MARCELO TORRES
Primeiro, ele disse: - Pensem no Natal, pensem nas criancinhas.
À época, eu tinha cinco anos e fiquei feliz pela lembrança, pois achava que ninguém pensava em mim, a começar por meu pai, que sumiu sem dar notícia.
Muito tempo depois, ele se lembra do tiro que deu às onze horas e onze minutos daquela noite de dezenove de novembro, diante de sessenta e seis mil pessoas.
- Eu me senti um pelotão de fuzilamento – foi o que ele disse agora, vinte e cinco natais depois.
Ao ouvi-lo, lembro do coronel Aureliano Buendía. Ele que, muitos anos depois, diante do pelotão de fuzilamento, haveria de recordar a tarde remota em que seu velho pai o levou para conhecer o gelo.
O menino Aureliano - é como eu estar vendo - ficou encantado só de ver o gelo. E não só o gelo - o imã, os espelhos, todas aquelas coisas mágicas levadas pelos ciganos.
Anos depois, virou coronel. Que promoveu trinta e duas revoluções armadas - e perdeu todas elas. Que sofreu nada menos que setenta e três emboscadas e exatos catorze atentados - e escapou de todos eles.
Ele chegou a engolir uma dose de estricnina capaz de matar um cavalo. E sobreviveu. O coronel Aureliano sobreviveu ao pelotão de fuzilamento.
Pelotão de fuzilamento...
Agora, quem fala em pelotão de fuzilamento é ele, o Rei Pelé, que antes pediu para pensarem no Natal e nas criancinhas.
Pelé. Que jogou quatro copas do mundo e venceu três delas. Que disputou mil, trezentos e sessenta e três partidas e fez mil, duzentos e oitenta e um gols. O milésimo foi no Maracanã, num Santos versus Vasco, ele contra o goleiro Andrada.
A partida que deveria marcar o milésimo gol estava empatada, 1 a 1, e já se encaminhava para o final – sem gol de Pelé.
Aos trinta e três do segundo tempo o juiz marcou uma penalidade máxima (até hoje há quem jure que o pênalti foi inventado). O Rei, então, se preparou para executar o tiro penal.
Primeiro, ele ficou de costas para a meta. Depois virou-se, correu para a bola - um olho na pelota, outro no goleiro -, fez uma paradinha e atirou no canto direito. Andrada ainda se esticou, até chegou a tocar na pelota, mas não teve como evitar - a bola foi morrer no fundo das redes.

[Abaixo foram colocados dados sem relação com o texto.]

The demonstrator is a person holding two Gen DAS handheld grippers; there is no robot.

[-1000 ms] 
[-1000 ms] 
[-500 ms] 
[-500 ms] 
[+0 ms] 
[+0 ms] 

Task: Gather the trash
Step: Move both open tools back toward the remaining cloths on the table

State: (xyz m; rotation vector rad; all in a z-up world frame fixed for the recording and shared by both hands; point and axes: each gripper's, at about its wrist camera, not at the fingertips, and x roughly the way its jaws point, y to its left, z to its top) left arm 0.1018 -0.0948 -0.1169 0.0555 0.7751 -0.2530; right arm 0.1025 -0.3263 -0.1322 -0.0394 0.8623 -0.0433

O homem acabara de pisar a lua, e eu não sabia. No Brasil havia prisões, torturas, mortes – fui saber depois.
Então, naquela noite remota, Pelé pegou a pelota no fundo do gol e declarou:
- Pensem no Natal, pensem nas criancinhas.
Eu sabia porque ouvi meu irmão Augusto dizer. Pelé pediu para pensarem nas crianças. E meu irmão lembrou de mim. E eu ganhei meu primeiro presente, minha primeira bola, uma bola de plástico grande, maior até que minhas pernas.
Agora, duas décadas e meia depois, vejo Pelé dizer na televisão que não queria que fosse daquele jeito, porque pênalti é um lance covarde e uma glória daquela tinha que ser com a bola rolando, arrematando uma jogada bonita.
- Eu me senti um pelotão de fuzilamento.
Foi então que vi, de um lado, o Coronel Aureliano no alvo, na mira, pronto para ser fuzilado; de outro, o Rei Pelé, preparando-se para a execução do tiro penal, que ficaria marcado como o milésimo de mil e tantos gols do Rei do futebol.
Pelotão.
Quando criança - eu também lembro agora - me disseram que pelotão era apenas uma grande pelota. E quem me disse não foi meu pai, que até hoje não voltou – dizem apenas que é um desaparecido.